## WHAT IS EXPECTED:
Where the listing below has a line with "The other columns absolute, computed", write out exactly that line and every line after it, stopping after the line with "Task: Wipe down".

++++++

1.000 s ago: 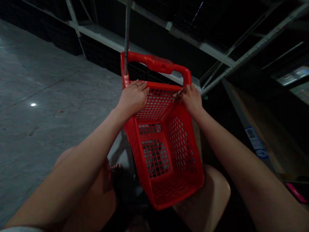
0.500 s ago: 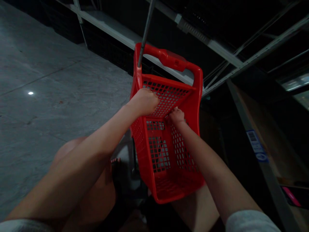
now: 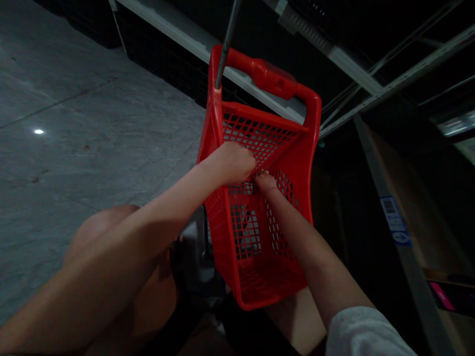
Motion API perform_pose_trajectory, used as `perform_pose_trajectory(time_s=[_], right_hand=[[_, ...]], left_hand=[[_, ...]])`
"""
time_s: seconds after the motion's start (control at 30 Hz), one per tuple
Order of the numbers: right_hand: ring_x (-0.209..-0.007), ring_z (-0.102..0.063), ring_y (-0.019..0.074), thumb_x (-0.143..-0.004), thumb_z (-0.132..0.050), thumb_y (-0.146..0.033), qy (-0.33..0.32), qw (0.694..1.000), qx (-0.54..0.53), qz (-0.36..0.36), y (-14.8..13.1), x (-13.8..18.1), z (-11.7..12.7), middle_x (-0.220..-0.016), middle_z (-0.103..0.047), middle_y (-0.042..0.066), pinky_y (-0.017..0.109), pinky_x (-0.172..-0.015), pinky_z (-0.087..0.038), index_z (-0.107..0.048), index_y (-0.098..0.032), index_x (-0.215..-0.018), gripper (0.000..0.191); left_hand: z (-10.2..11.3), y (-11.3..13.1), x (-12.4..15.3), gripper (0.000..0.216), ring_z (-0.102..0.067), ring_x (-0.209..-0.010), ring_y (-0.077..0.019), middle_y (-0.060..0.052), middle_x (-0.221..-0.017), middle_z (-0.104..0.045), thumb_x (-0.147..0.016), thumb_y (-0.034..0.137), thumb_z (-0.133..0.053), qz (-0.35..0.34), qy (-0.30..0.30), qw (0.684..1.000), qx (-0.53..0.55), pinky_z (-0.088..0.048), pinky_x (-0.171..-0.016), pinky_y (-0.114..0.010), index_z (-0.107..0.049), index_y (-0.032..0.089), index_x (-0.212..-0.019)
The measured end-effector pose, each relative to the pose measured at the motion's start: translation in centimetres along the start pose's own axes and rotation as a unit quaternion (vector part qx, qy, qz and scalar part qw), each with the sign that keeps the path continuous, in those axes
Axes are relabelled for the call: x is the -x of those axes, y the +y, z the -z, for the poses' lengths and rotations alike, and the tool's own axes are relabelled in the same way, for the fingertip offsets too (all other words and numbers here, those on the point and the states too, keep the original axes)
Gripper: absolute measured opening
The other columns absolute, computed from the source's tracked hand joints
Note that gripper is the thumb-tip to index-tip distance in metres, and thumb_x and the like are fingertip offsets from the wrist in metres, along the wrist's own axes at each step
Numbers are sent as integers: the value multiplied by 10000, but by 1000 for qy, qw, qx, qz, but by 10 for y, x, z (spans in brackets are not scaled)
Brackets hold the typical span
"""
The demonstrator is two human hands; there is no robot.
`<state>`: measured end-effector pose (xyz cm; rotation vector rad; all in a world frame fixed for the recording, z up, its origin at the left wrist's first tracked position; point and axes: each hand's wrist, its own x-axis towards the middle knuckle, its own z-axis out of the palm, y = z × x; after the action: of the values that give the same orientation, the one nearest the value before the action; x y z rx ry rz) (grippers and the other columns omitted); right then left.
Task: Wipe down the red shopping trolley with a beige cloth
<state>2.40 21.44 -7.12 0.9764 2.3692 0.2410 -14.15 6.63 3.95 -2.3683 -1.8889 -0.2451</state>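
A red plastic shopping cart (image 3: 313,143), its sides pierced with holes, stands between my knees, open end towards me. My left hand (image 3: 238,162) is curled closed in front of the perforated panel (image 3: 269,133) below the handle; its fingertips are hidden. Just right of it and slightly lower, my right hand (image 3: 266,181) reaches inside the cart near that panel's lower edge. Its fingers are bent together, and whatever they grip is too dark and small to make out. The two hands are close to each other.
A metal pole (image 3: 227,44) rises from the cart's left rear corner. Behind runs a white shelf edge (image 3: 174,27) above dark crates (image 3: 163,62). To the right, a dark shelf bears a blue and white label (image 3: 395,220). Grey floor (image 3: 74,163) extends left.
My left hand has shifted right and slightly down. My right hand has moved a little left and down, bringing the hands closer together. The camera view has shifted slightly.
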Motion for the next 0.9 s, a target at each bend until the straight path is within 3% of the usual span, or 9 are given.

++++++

## PROBLEM SOLUTION:
The other columns absolute, computed from the source's tracked hand joints
Note that gripper is the thumb-tip to index-tip distance in metres, and thumb_x and the like are fingertip offsets from the wrist in metres, along the wrist's own axes at each step
Numbers are sent as integers: the value multiplied by 10000, but by 1000 for qy, qw, qx, qz, but by 10 for y, x, z (spans in brackets are not scaled)
Brackets hold the typical span
"""
The demonstrator is two human hands; there is no robot.
`<state>`: measured end-effector pose (xyz cm; rotation vector rad; all in a world frame fixed for the recording, z up, its origin at the left wrist's first tracked position; point and axes: each hand's wrist, its own x-axis towards the middle knuckle, its own z-axis out of the palm, y = z × x; after the action: of the values that give the same orientation, the one nearest the value before the action; x y z rx ry rz) (grippers and the other columns omitted); right then left.
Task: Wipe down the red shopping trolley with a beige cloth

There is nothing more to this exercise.